# [WHAT YOU ARE ASKED TO DO]
The answer must consist of the entire listing, repeated exactly.

# [DATA EXCERPT]
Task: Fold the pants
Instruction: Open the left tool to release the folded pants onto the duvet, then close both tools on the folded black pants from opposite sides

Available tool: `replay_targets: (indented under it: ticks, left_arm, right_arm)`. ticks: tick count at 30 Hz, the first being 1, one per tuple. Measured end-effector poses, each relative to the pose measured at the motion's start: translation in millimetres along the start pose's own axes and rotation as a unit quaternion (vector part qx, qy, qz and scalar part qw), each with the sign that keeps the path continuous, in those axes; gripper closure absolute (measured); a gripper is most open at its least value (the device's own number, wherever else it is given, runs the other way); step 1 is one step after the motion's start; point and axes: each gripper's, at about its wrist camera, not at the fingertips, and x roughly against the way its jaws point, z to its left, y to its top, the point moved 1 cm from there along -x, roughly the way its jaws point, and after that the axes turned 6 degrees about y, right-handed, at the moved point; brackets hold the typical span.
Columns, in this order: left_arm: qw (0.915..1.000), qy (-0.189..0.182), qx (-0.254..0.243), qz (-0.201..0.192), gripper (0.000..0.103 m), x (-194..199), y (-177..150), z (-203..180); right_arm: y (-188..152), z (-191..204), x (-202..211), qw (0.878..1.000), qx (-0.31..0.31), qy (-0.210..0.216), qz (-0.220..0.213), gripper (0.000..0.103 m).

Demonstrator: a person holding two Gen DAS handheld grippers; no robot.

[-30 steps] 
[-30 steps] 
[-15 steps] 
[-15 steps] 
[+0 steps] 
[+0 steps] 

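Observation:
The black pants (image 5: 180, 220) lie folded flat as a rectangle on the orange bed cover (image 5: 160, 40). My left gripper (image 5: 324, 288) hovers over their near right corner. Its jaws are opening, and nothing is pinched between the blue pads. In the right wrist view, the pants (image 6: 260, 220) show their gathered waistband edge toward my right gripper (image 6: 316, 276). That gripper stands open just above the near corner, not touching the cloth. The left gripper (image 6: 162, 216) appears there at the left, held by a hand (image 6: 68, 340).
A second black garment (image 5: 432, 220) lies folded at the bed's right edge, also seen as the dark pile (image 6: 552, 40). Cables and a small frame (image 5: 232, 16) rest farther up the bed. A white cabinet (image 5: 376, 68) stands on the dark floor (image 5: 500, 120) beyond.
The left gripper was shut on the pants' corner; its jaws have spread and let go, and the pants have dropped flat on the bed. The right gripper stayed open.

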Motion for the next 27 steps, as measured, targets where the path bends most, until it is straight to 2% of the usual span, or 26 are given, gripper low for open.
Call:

# [RESPONSE BELOW]
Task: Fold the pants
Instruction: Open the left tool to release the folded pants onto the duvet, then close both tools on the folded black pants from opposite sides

Available tool: `replay_targets: (indented under it: ticks, left_arm, right_arm)`. ticks: tick count at 30 Hz, the first being 1, one per tuple. Measured end-effector poses, each relative to the pose measured at the motion's start: translation in millimetres along the start pose's own axes and rotation as a unit quaternion (vector part qx, qy, qz and scalar part qw), each with the sign that keeps the path continuous, in those axes; gripper closure absolute (measured); a gripper is most open at its least value (the device's own number, wherever else it is given, runs the other way); step 1 is one step after the motion's start; point and axes: each gripper's, at about its wrist camera, not at the fingertips, and x roughly against the way its jaws point, z to its left, y to its top, the point moved 1 cm from there along -x, roughly the way its jaws point, and after that the axes turned 6 degrees about y, right-handed, at the moved point; brackets hold the typical span.
Columns, in this order: left_arm: qw (0.915..1.000), qy (-0.189..0.182), qx (-0.254..0.243), qz (-0.201..0.192), gripper (0.000..0.103 m), x (-194..199), y (-177..150), z (-203..180); right_arm: y (-188..152), z (-191..204), x (-202..211), qw (0.878..1.000), qx (-0.31..0.31), qy (-0.210..0.216), qz (-0.220..0.213), gripper (0.000..0.103 m).

Demonstrator: a person holding two Gen DAS handheld grippers; no robot.

[-30 steps] 
[-30 steps] 
[-15 steps] 
[-15 steps] 
[+0 steps] 
[+0 steps] 

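Observation:
The black pants (image 5: 180, 220) lie folded flat as a rectangle on the orange bed cover (image 5: 160, 40). My left gripper (image 5: 324, 288) hovers over their near right corner. Its jaws are opening, and nothing is pinched between the blue pads. In the right wrist view, the pants (image 6: 260, 220) show their gathered waistband edge toward my right gripper (image 6: 316, 276). That gripper stands open just above the near corner, not touching the cloth. The left gripper (image 6: 162, 216) appears there at the left, held by a hand (image 6: 68, 340).
A second black garment (image 5: 432, 220) lies folded at the bed's right edge, also seen as the dark pile (image 6: 552, 40). Cables and a small frame (image 5: 232, 16) rest farther up the bed. A white cabinet (image 5: 376, 68) stands on the dark floor (image 5: 500, 120) beyond.
The left gripper was shut on the pants' corner; its jaws have spread and let go, and the pants have dropped flat on the bed. The right gripper stayed open.
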
Motion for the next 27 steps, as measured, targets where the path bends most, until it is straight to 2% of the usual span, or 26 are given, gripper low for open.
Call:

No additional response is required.